The Undercutters: Prologue

“I couldn’t get accreditation. I simply lack credibility.”

“Too damn incredible, eh?”

“Am I working too hard?”

“Harder than most.”

“Then have I diminished my own returns?”

“Maybe.”

“I have a business proposal: The Undercutters,” says Effie.

“Go on.”

“Meet in front of the bakery at 8 a.m. tomorrow.”

“Okay.”

“Wear two layers of clothes. All black on the exterior, but colorful clothing beneath. Bring a bandana. We may wanna cover our faces.”

Ways of seeing.

Forward and up.

A tightrope walker knows to not look down

when toeing a path

across the line.

When nothing makes sense

Abandon yourself to the terrorifically awful awesome.
Control and compliance, there is a

subtle difference in

Ways of Seeing.

Berger the Maverick.

“Perspective centers everything on the eye of the beholder.”

Star shine Aeroplanes.

So, you want me to make you see stars?

Well, every star I thought I saw turned out to be an airplane: he says.

Then,

It’s the way you whisper: he says.

It’s the way you listen: I whisper.

I anneal you in my flame of mercy, matchstick boy man.

A merciful burning.

Of transformation.

Howling comes at a steep cost in the currency of my benevolence.

Merciless and pleasing.

Gravity such as this eats me whole

Specks float in my vision lay-line

throughout these speculation, induction blues.

Blurs the crispness

Howl glad I am to smell this cold air

and, feel it taste my nostrils.

Rising.

Like foals, frisky, on a winter morning.

Catching a chill without getting cold.

A light blinks next door,

Like the last time a wanton man winked at me.

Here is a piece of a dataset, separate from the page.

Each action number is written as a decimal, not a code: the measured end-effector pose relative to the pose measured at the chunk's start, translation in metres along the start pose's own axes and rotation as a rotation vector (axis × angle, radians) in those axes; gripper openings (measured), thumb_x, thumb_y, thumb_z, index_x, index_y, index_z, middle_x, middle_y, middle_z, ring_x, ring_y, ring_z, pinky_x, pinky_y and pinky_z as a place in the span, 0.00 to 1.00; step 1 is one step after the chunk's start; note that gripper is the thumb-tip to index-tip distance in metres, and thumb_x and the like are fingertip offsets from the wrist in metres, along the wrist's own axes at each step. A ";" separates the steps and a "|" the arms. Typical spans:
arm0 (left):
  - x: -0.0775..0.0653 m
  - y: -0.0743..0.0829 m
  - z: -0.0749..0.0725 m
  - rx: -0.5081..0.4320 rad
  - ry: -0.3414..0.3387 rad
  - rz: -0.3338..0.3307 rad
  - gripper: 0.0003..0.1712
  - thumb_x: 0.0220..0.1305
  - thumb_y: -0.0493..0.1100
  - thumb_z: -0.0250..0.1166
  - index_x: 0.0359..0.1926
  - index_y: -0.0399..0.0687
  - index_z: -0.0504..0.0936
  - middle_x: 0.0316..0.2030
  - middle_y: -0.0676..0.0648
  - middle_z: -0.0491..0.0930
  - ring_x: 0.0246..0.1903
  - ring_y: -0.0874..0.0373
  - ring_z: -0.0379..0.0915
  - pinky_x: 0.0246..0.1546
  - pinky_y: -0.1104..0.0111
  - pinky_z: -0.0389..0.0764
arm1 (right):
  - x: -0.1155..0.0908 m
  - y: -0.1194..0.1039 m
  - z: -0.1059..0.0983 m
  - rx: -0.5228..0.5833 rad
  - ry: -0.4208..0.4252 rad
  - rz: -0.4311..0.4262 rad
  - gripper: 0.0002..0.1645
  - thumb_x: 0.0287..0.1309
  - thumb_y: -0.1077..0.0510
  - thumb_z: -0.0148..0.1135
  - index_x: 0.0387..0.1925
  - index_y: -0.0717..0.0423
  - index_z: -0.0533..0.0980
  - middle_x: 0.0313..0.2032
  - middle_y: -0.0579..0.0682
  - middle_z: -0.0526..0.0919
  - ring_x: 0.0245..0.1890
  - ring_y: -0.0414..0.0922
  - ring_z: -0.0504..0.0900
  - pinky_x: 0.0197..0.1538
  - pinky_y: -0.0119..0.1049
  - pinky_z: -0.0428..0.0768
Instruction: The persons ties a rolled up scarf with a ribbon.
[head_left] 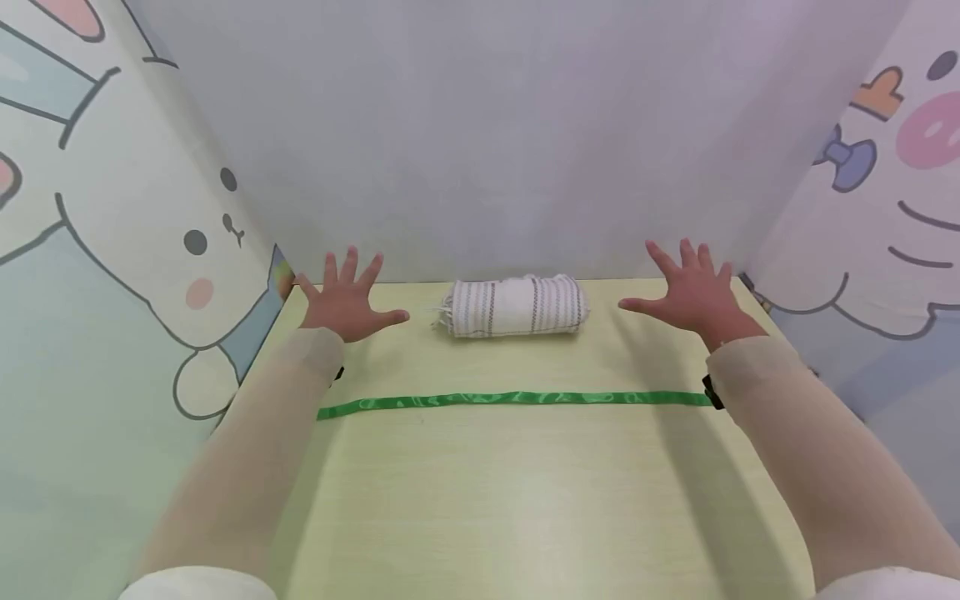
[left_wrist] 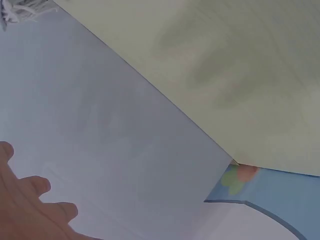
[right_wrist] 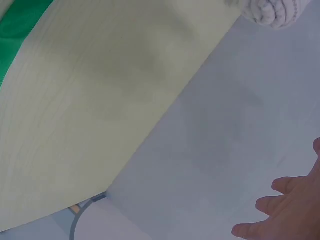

To shrug it off or shake it out, baby?

Of course, Ariadne howls feral heat at her latest revelation.

Ventilator, I am?: she asks, but really says.

I cannot be the first and I know I shalt not be the last.

I say I am not special and you say this makes me special

And I wonder: how much is mocking and how much is kindly.

And I ask you: distinguish for me the difference between illusion and delusion?

A Coy Pond

A

Deritive is an infinite difference.

An

Integral is an infinite sum.

That’s why they are

Inverse operations.

The difference between contrived and derived

can be found in the [con] of poor artistry.

Decoy or coy?

I am not unlike a koi pond: he responds.

What, swimming in your own shit under bridges you may not cross?: I challenge.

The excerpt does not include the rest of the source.